Pendant que l’Amérique élisait son président, la France a vécu pendant deux jours un vaste cours national d’économie appliquée. Le « choc » de compétitivité, promis par François Hollande, devenu entretemps un simple « pacte », a pris de cours une droite qui évoquait déjà un enterrement de première classe du rapport Gallois. Même si le gouvernement n’a pas suivi le document à la lettre sur les transferts de charges, il en a gardé l’esprit, en lançant son plan massif de soutien aux entreprises.

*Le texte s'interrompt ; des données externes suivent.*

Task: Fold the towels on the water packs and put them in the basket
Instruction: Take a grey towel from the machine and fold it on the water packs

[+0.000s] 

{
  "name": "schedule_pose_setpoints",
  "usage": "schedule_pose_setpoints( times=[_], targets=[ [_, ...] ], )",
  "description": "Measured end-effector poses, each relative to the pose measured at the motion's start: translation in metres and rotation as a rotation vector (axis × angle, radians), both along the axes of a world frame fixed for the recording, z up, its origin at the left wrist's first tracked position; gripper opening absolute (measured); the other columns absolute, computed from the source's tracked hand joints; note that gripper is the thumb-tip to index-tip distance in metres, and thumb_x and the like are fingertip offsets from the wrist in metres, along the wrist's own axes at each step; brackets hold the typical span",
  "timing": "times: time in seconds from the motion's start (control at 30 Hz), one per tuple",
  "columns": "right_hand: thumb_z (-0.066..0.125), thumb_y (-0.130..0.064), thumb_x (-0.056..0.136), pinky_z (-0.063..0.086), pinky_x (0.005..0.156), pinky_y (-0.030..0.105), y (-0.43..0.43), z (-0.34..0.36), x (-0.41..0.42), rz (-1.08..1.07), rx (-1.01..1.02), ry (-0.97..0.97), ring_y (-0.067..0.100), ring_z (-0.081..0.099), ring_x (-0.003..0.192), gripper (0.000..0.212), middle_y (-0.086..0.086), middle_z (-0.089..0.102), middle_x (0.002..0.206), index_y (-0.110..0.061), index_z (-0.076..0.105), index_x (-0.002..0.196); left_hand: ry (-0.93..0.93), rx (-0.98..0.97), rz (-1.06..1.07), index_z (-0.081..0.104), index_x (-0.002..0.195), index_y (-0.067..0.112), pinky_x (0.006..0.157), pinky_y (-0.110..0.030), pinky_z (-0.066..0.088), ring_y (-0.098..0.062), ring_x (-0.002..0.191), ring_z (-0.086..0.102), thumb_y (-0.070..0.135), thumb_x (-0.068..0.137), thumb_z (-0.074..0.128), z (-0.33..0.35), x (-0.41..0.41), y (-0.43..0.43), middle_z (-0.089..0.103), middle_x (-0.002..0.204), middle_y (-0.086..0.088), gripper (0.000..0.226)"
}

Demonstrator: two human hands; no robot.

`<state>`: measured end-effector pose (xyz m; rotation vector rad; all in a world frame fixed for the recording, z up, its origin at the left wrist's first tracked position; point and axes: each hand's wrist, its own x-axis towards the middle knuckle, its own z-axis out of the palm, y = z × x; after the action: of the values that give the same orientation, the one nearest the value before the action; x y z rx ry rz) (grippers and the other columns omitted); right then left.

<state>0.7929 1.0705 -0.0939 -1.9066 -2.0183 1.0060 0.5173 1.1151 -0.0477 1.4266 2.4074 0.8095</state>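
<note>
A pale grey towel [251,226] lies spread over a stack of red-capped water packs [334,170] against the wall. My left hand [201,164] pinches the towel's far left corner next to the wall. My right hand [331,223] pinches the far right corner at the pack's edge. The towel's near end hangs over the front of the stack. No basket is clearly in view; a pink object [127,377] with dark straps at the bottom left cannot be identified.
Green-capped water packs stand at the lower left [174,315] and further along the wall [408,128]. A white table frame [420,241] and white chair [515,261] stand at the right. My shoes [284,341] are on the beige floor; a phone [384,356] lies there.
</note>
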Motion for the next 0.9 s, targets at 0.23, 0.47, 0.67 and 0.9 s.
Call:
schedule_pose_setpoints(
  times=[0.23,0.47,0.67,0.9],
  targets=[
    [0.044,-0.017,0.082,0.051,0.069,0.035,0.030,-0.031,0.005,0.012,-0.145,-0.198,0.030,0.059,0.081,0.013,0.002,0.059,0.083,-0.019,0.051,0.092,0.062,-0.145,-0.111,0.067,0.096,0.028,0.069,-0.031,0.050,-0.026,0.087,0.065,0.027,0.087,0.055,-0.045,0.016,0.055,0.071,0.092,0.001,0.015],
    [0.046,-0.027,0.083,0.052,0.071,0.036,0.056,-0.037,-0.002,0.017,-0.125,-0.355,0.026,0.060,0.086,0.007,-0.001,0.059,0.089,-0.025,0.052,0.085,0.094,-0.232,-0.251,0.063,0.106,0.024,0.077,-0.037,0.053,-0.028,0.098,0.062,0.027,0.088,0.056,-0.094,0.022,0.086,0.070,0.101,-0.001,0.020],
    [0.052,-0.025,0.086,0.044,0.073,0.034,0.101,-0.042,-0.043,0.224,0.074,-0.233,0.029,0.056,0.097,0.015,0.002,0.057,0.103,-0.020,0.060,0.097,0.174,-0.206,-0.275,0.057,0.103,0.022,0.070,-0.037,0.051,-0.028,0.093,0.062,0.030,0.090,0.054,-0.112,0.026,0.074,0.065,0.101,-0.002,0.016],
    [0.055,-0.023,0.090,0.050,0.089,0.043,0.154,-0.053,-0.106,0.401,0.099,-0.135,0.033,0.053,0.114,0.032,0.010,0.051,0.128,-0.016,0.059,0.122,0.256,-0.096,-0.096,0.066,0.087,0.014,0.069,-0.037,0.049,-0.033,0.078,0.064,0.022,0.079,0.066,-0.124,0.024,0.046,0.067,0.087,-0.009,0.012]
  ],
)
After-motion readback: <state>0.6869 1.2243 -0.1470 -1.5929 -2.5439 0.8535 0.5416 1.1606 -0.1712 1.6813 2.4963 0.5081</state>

Mais au prix d’un nouveau reniement, spectaculaire, avec l’annonce de hausses de TVA : le candidat, puis le président Hollande le 14 juillet, s’étaient pourtant engagés à ne pas toucher à cet impôt qu’il jugeait injuste parce qu’il fait porter l’effort sur les revenus les plus modestes. Aussitôt élu, François Hollande s’était même empressé d’abroger la TVA sociale anti délocalisation de Nicolas Sarkozy, votée in fine, entre chien et loup, que le président sortant, pour des raisons électorales, n’avait pas osé imposer au début de son règne.

Les experts à Matignon ont beau expliquer que les hausses présentées hier seraient plus justes, mieux ciblées, avec une baisse des taxes sur les produits de première nécessité… L’exécutif a fini par mettre de côté les discours de campagne, pour aller chercher l’argent là où il se trouve, chez les consommateurs, qui vont débourser 6 milliards et demi d’euros en plus. « Nous avions pourtant fait campagne contre ça », regrette Emmanuel Maurel, le leader de l’aile gauche du PS qui estime qu’aucune relance ne sera possible sans harmonisation fiscale et sociale au niveau européen. Sans oublier les dix milliards d’économie supplémentaires annoncés par Jean-Marc Ayrault, à trouver d’ici deux ans, pour financer pour moitié son crédit d’impôts : d’où sortent-ils donc, alors que Bercy est allé jusqu’à l’os pour économiser sur le budget 2013 ? Les grandes politiques publiques seront ciblées, les collectivités locales sont déjà dans le collimateur.

François Hollande a-t-il changé de logiciel ?

Oui et non. Pierre Moscovici, le ministre de l’économie parle dans le Figaro ce matin de « révolution copernicienne », avec « un souci de justice sociale, fidèle aux valeurs de gauche ». Le gouvernement, confronté au principe de réalité, revient en fait, dans la douleur, à un modèle social-démocrate à l’européenne. Qui est le logiciel de base du président élu le 6 mai. Mais pas celui d’une grande partie de son électorat, trop à gauche et forcément déçu aujourd’hui. François Hollande a évité de parler de choc de compétitivité, sans doute pour s’épargner un choc idéologique, inévitable à l’épreuve du pouvoir.